It's just playing pretend, right?
Well, I hope to explain why DND (and table top gaming in general) has captured the imagination of generations and inspired much obsession within nerd hearts and minds.
It is a form of gambling.
Instead of money, you are betting on the outcome of an action. To influence the outcome you build a character that is good at some things and bad at others, so you are able to "bet" in a smart way to accomplish a "win"
The rush you get from winning is very real, and made more satisfying as you are able to decide both the form of the bet AND influence the outcome in your favour.
Simply put, when you succeed you feel like a mad genius, when you fail everyone gets to laugh at your expense.
- Be the Hero you want to see.
DnD not only provides a venue to express these fantasies, but a sense of accomplishment when doing so.
You do not simply pretend and recieve.
You work towards a goal over time.
You have set backs.
You may never reach your goal, but when you do, the glory is real.
Some players choose to play a role, to put themselves in the skin of another, imaginary, person. Others use the character as a pawn to play through.
Neither is correct nor incorrect.
- An interactive story
Yes, the Dungeon Master acts as a director, leading the players through a plot, but everyone decides how things will happen.
With a skilled DM, the stories that unfold can be exceptionally complicated, nuanced and very human. The adventures can be spectacular or mundane, but sharing them with friends gives you all the fun of discussing the shows you love, or the game you caught last night, but you participated in it.
While there are many places that post campaigns publicly to share the stories told, I'll direct everyone wanting to take a quick glance to Penny Arcade playing a Dark Sun adventure one of the players (Kris Straub) is a beginner and it's a 7 episode "one off" so not much of a commitment to listen to at work.
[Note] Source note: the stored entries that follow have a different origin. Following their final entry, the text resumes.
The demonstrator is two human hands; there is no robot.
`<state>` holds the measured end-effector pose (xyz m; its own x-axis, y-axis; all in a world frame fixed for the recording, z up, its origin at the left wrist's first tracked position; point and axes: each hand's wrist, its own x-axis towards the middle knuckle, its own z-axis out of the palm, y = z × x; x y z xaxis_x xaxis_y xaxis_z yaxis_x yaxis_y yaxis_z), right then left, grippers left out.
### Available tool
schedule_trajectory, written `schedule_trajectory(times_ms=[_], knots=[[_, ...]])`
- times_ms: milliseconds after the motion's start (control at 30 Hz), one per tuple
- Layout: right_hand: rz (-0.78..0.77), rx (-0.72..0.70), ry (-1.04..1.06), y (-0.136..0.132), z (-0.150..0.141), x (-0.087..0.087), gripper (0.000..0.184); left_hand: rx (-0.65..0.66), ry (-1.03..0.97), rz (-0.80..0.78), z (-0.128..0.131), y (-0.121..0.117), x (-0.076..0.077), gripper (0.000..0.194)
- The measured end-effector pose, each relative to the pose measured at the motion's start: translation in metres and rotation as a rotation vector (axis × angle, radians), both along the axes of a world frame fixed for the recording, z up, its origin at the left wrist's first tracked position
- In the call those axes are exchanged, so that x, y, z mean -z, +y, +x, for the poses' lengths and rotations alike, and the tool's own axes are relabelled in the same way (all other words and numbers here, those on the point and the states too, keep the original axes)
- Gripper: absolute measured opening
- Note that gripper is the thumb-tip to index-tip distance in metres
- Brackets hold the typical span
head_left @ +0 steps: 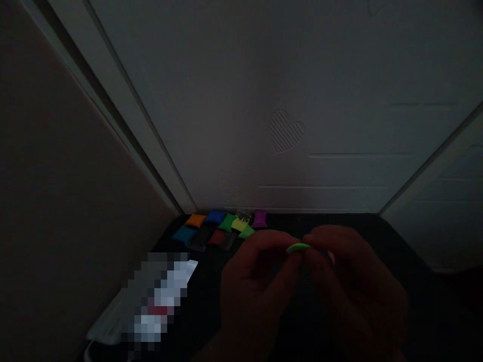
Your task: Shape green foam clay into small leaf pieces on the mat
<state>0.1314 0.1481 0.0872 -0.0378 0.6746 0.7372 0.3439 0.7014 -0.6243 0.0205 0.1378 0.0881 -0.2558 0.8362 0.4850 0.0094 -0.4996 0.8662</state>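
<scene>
Between both hands is a small, thin, bright green piece of modelling clay (298,248), slightly curved along its upper edge. My left hand (256,281) is closed, pinching its left part between thumb and forefinger. From the other side, my right hand (350,286) pinches its right end with thumb and fingertips. Something small and pink (331,257) shows past the right hand's fingers; its kind is hidden. Behind the left hand lie several small packets of coloured clay, among them an orange packet (195,220), a blue packet (216,216) and a purple packet (260,218).
The dark tabletop (211,296) meets a pale panel (241,100) with embossed hearts at the back. A plain wall (75,201) rises on the left. At the front left lies a pixelated, bright-screened device (162,301) beside a pale case with a cable (107,324). Light is dim.
</scene>
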Motion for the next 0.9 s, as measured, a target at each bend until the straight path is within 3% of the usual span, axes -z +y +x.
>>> schedule_trajectory(times_ms=[333,533,700,900], knots=[[-0.079,-0.192,0.033,0.0033,0.0070,-0.0047,0.021,0.067,0.082,0.003,-0.0071,-0.0030,0.0016,0.028],[-0.031,-0.161,0.016,0.0040,0.0074,-0.0050,0.023,0.029,0.144,0.031,-0.0067,-0.0036,-0.0032,0.025],[-0.085,-0.138,0.049,0.0043,0.0050,-0.0034,0.023,-0.039,0.082,0.009,-0.0018,-0.0044,-0.0045,0.020],[-0.044,-0.108,0.021,0.0040,0.0052,-0.0028,0.021,-0.005,0.126,0.043,-0.0053,-0.0030,-0.0036,0.023]])
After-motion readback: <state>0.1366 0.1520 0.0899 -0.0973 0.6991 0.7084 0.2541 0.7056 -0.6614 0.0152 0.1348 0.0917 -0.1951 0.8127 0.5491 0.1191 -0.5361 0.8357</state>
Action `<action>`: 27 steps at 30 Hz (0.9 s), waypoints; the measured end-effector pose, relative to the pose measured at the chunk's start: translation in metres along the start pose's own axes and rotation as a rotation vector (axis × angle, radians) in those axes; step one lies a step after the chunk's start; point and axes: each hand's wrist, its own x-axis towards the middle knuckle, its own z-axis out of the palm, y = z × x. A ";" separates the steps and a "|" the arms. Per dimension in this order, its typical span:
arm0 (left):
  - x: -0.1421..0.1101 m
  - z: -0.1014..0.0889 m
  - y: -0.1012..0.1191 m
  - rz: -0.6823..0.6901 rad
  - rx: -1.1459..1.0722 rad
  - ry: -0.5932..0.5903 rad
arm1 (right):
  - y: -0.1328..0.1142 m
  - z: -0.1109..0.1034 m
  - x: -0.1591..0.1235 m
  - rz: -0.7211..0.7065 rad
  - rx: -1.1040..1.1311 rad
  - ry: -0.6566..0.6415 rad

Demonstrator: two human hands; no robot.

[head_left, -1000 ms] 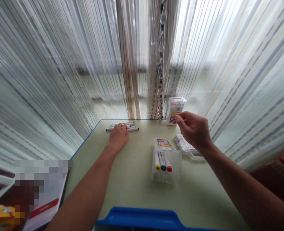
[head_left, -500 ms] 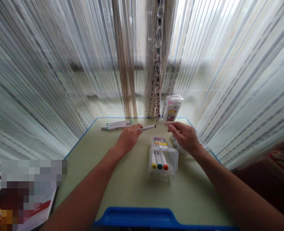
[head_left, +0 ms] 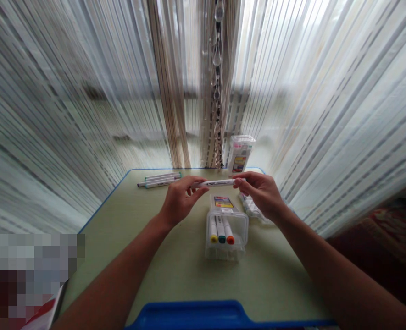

Even if you hate the game, you *will* laugh at the antics of the players.
If you love it, the crew (minus Straub, sadly) do a regular game called Acquisitions Inc.
- Team work
As much as individual accomplishment feels great, being part of a successful team is always better.
To play DnD you must work with others, the game is built with this in mind. No character can do everything and those that try to be the jack of all trades are the master of none (and often miss out on the coolest stuff)
When you look at the packed stands in a sporting venue and see cheering crowds, you are seeing this very real drive in action on a massive scale.
DnD exploits this to bring players together.
- Social interaction without the small talk
Making small talk about nothing feels weird, and we'd all much rather avoid it.
DnD provides a LOT of nonsense to talk about, often including abstract thinking and problem solving. Which we find fun.
The comfort of a shared interest means that nerds can get to know one another without the pretence of social competence.
Not all nerds need this, but I'm confident to say that all nerds ENJOY it.
- The love of learning
They are mistaken, because they associate learning with school, and school with boring crap.
If you really love football, and can recite the team roster of every team in the league, their win record and top scorers... you just proved you loved learning. You're a football nerd. Deal with it.
If you love to cook, and want to try new things all the time; you love learning. You're a food nerd. Deal with it.
It's no different for real nerds. Collectively, we enjoy learning how systems work, how to accomplish things given a certain set of restrictions (also known as "games")
The joy in knowing how to accomplish things is what drives nerds, and DnD provides that in spades.
I hope this dispels "sad losers pretending" from people's minds when thinking of tabletop gaming.
The things nerds enjoy are fun for a reason, and I'll hope people give them a go before judging them too harshly.